Problem statement:
Please output the lines shown below exactly as they appear.

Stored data
++++++++++++++++++++
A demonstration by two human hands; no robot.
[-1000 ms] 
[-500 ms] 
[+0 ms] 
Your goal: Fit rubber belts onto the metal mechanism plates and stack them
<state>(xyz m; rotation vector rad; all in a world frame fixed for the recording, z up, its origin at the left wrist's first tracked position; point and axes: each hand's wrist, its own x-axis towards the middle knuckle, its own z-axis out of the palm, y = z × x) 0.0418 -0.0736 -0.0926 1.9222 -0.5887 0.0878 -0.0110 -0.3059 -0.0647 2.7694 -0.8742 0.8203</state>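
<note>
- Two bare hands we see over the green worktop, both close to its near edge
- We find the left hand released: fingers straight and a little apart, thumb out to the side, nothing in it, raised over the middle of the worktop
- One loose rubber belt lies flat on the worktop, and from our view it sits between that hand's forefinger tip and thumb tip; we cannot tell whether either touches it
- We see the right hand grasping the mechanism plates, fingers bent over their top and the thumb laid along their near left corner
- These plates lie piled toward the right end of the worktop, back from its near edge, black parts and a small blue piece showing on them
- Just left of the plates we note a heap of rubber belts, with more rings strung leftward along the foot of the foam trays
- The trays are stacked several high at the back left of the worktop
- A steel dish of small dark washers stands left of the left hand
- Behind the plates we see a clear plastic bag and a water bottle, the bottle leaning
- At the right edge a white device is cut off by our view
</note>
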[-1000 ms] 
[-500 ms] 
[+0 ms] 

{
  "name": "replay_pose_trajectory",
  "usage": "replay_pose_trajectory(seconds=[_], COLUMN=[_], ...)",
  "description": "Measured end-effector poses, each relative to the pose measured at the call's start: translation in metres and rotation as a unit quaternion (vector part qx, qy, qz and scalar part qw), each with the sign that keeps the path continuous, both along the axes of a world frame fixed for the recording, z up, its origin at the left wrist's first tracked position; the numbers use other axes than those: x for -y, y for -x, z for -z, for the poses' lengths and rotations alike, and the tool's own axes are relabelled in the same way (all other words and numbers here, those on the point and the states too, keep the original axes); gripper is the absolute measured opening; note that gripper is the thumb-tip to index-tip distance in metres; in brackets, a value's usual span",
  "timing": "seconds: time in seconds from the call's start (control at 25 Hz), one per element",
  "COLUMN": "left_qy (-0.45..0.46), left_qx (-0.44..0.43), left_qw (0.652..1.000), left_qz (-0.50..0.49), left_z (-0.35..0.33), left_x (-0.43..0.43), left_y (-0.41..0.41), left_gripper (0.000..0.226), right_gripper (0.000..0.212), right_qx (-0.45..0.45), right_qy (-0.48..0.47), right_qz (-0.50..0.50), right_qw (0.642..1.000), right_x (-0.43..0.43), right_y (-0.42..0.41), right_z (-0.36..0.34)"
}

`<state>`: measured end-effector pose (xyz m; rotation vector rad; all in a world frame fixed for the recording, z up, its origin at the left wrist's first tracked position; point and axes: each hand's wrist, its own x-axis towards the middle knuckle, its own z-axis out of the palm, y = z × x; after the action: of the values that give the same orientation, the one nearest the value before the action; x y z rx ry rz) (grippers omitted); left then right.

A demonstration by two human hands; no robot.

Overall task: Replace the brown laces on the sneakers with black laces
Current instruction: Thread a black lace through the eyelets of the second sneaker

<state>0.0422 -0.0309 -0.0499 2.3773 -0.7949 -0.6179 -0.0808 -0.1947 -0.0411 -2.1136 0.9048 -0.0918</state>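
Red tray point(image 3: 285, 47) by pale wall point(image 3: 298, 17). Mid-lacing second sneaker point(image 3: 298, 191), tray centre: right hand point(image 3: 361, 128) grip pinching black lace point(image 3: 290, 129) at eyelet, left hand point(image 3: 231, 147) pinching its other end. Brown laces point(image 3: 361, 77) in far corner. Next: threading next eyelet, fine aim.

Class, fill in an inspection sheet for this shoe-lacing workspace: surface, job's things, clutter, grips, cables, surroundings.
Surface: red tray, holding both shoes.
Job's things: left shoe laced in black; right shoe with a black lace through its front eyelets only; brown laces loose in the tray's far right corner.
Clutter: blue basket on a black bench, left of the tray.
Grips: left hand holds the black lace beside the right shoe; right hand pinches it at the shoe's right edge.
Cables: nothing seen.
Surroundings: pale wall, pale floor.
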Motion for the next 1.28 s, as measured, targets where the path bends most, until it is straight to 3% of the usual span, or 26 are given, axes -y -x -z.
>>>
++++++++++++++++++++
Your solution:
A demonstration by two human hands; no robot.
[-1000 ms] 
[-500 ms] 
[+0 ms] 
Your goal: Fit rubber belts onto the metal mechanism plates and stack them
<state>(xyz m; rotation vector rad; all in a world frame fixed for the recording, z up, its origin at the left wrist's first tracked position; point and axes: each hand's wrist, its own x-axis towards the middle knuckle, its own z-axis out of the palm, y = z × x) 0.0418 -0.0736 -0.0926 1.9222 -0.5887 0.0878 -0.0110 -0.3059 -0.0647 2.7694 -0.8742 0.8203</state>
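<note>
- Two bare hands we see over the green worktop, both close to its near edge
- We find the left hand released: fingers straight and a little apart, thumb out to the side, nothing in it, raised over the middle of the worktop
- One loose rubber belt lies flat on the worktop, and from our view it sits between that hand's forefinger tip and thumb tip; we cannot tell whether either touches it
- We see the right hand grasping the mechanism plates, fingers bent over their top and the thumb laid along their near left corner
- These plates lie piled toward the right end of the worktop, back from its near edge, black parts and a small blue piece showing on them
- Just left of the plates we note a heap of rubber belts, with more rings strung leftward along the foot of the foam trays
- The trays are stacked several high at the back left of the worktop
- A steel dish of small dark washers stands left of the left hand
- Behind the plates we see a clear plastic bag and a water bottle, the bottle leaning
- At the right edge a white device is cut off by our view
</note>
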[-1000 ms] 
[-500 ms] 
[+0 ms] 

{
  "name": "replay_pose_trajectory",
  "usage": "replay_pose_trajectory(seconds=[_], COLUMN=[_], ...)",
  "description": "Measured end-effector poses, each relative to the pose measured at the call's start: translation in metres and rotation as a unit quaternion (vector part qx, qy, qz and scalar part qw), each with the sign that keeps the path continuous, both along the axes of a world frame fixed for the recording, z up, its origin at the left wrist's first tracked position; the numbers use other axes than those: x for -y, y for -x, z for -z, for the poses' lengths and rotations alike, and the tool's own axes are relabelled in the same way (all other words and numbers here, those on the point and the states too, keep the original axes); gripper is the absolute measured opening; note that gripper is the thumb-tip to index-tip distance in metres; in brackets, a value's usual span",
  "timing": "seconds: time in seconds from the call's start (control at 25 Hz), one per element",
  "COLUMN": "left_qy (-0.45..0.46), left_qx (-0.44..0.43), left_qw (0.652..1.000), left_qz (-0.50..0.49), left_z (-0.35..0.33), left_x (-0.43..0.43), left_y (-0.41..0.41), left_gripper (0.000..0.226), right_gripper (0.000..0.212), right_qx (-0.45..0.45), right_qy (-0.48..0.47), right_qz (-0.50..0.50), right_qw (0.642..1.000), right_x (-0.43..0.43), right_y (-0.42..0.41), right_z (-0.36..0.34)"
}

`<state>`: measured end-effector pose (xyz m; rotation vector rad; all in a world frame fixed for the recording, z up, its origin at the left wrist's first tracked position; point and axes: each hand's wrist, its own x-axis towards the middle knuckle, its own z-axis out of the palm, y = z × x; after the action: of the values that give the same orientation, the one nearest the value before the action; x y z rx ry rz) (grippers omitted); left then right.

A demonstration by two human hands; no robot.

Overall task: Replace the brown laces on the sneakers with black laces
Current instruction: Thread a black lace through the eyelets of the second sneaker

<state>0.0422 -0.0309 -0.0499 2.3773 -0.7949 -0.6179 -0.0808 -0.1947 -0.0411 -2.1136 0.9048 -0.0918</state>
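Red tray point(image 3: 285, 47) by pale wall point(image 3: 298, 17). Mid-lacing second sneaker point(image 3: 298, 191), tray centre: right hand point(image 3: 361, 128) grip pinching black lace point(image 3: 290, 129) at eyelet, left hand point(image 3: 231, 147) pinching its other end. Brown laces point(image 3: 361, 77) in far corner. Next: threading next eyelet, fine aim.

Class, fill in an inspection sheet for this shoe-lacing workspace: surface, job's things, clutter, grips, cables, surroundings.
Surface: red tray, holding both shoes.
Job's things: left shoe laced in black; right shoe with a black lace through its front eyelets only; brown laces loose in the tray's far right corner.
Clutter: blue basket on a black bench, left of the tray.
Grips: left hand holds the black lace beside the right shoe; right hand pinches it at the shoe's right edge.
Cables: nothing seen.
Surroundings: pale wall, pale floor.
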Motion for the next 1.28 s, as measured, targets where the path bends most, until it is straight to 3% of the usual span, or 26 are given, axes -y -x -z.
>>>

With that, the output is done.